◆ **DIRECTIONS FOR THIS TASK**
Your reply should be made up of every line in the records below that holds the string "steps".

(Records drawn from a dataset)
○ ○ ○ ○
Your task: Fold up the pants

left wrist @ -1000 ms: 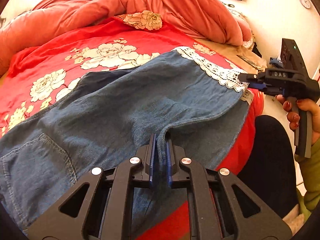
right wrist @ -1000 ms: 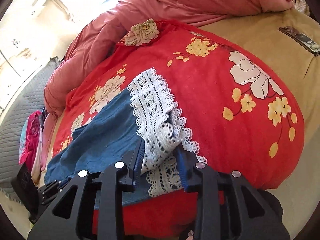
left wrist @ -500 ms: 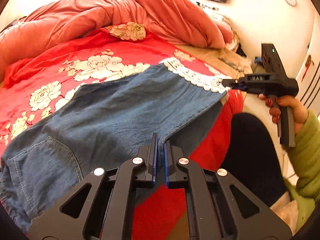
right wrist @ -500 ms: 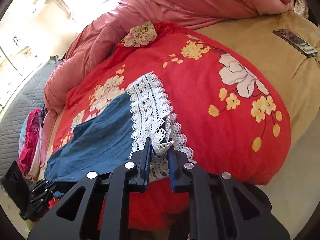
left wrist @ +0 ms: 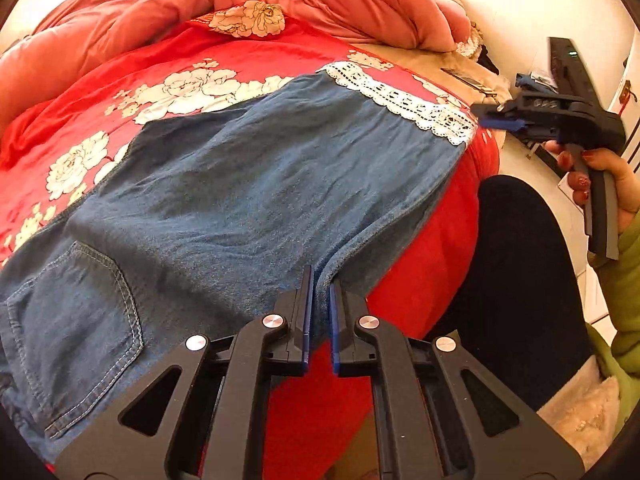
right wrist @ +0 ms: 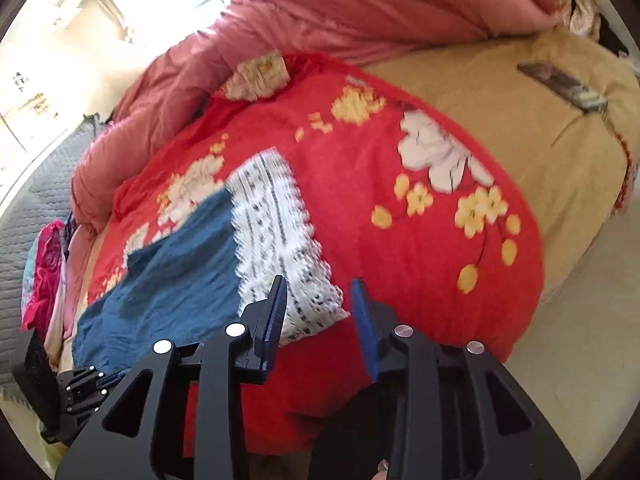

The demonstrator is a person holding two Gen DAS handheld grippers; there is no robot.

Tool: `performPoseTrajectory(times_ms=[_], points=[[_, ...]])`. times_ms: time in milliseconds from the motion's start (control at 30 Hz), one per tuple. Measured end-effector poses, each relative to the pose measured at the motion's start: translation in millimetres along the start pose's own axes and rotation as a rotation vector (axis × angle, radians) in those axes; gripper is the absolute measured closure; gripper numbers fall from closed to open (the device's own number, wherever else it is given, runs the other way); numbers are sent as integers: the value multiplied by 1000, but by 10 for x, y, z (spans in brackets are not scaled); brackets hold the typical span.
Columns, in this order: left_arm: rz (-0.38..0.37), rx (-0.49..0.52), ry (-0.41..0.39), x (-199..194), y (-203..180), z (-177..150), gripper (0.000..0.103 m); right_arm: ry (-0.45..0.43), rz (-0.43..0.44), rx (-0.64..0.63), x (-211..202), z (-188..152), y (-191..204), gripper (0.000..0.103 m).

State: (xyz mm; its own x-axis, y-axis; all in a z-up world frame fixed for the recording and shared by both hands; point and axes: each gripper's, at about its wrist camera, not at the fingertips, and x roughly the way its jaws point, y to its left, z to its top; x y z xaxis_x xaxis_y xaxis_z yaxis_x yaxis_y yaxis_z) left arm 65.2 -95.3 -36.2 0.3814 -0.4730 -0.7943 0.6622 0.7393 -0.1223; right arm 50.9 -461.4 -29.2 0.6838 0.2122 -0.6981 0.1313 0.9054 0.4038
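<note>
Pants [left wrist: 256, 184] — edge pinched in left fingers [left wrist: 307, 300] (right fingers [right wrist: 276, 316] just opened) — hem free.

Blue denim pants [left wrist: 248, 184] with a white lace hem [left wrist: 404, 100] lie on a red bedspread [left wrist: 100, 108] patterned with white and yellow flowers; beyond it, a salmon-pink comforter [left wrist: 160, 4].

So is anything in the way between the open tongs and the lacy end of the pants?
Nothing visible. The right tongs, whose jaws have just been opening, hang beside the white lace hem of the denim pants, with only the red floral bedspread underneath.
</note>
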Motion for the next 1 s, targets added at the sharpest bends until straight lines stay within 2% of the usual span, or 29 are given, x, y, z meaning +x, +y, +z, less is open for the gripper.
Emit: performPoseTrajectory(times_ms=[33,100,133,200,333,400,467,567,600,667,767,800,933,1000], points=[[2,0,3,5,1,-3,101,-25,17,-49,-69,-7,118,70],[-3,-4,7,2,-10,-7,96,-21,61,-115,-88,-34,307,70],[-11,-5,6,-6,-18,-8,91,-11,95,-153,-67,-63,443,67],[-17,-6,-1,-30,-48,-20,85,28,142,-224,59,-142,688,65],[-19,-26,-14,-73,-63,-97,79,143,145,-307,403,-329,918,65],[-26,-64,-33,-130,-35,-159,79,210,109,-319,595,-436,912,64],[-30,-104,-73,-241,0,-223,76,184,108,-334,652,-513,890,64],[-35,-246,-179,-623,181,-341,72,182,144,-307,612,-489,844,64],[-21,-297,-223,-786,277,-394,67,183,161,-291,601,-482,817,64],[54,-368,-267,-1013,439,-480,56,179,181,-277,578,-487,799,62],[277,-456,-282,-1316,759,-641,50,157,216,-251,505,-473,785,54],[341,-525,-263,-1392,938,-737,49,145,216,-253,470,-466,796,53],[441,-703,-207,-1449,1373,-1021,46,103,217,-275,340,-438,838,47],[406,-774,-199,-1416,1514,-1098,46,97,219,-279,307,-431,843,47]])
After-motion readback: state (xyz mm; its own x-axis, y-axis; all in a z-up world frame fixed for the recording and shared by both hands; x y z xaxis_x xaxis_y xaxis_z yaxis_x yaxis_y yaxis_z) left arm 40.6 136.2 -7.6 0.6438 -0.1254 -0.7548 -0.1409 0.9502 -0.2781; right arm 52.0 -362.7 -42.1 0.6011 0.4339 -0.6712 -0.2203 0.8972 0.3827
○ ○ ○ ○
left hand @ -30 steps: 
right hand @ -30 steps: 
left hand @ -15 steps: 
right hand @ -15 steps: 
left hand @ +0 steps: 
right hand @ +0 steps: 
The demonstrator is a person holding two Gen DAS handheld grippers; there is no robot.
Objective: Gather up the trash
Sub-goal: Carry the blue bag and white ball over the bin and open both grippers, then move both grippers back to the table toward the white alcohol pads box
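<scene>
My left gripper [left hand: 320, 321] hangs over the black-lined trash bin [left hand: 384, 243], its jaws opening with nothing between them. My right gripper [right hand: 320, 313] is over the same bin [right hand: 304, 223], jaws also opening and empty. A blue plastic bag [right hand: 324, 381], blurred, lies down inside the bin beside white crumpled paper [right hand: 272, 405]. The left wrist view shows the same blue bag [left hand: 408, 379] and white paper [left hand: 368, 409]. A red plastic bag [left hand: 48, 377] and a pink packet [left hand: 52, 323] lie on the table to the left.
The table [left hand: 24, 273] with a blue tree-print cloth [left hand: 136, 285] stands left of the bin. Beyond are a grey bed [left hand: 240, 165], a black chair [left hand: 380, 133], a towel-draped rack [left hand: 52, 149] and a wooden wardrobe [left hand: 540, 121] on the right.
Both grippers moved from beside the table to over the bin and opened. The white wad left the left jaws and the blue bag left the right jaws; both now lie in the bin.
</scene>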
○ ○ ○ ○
◆ **SOLVED PROBLEM**
left hand @ -30 steps: 
right hand @ -30 steps: 
left hand @ -15 steps: 
right hand @ -15 steps: 
left hand @ +0 steps: 
right hand @ +0 steps: 

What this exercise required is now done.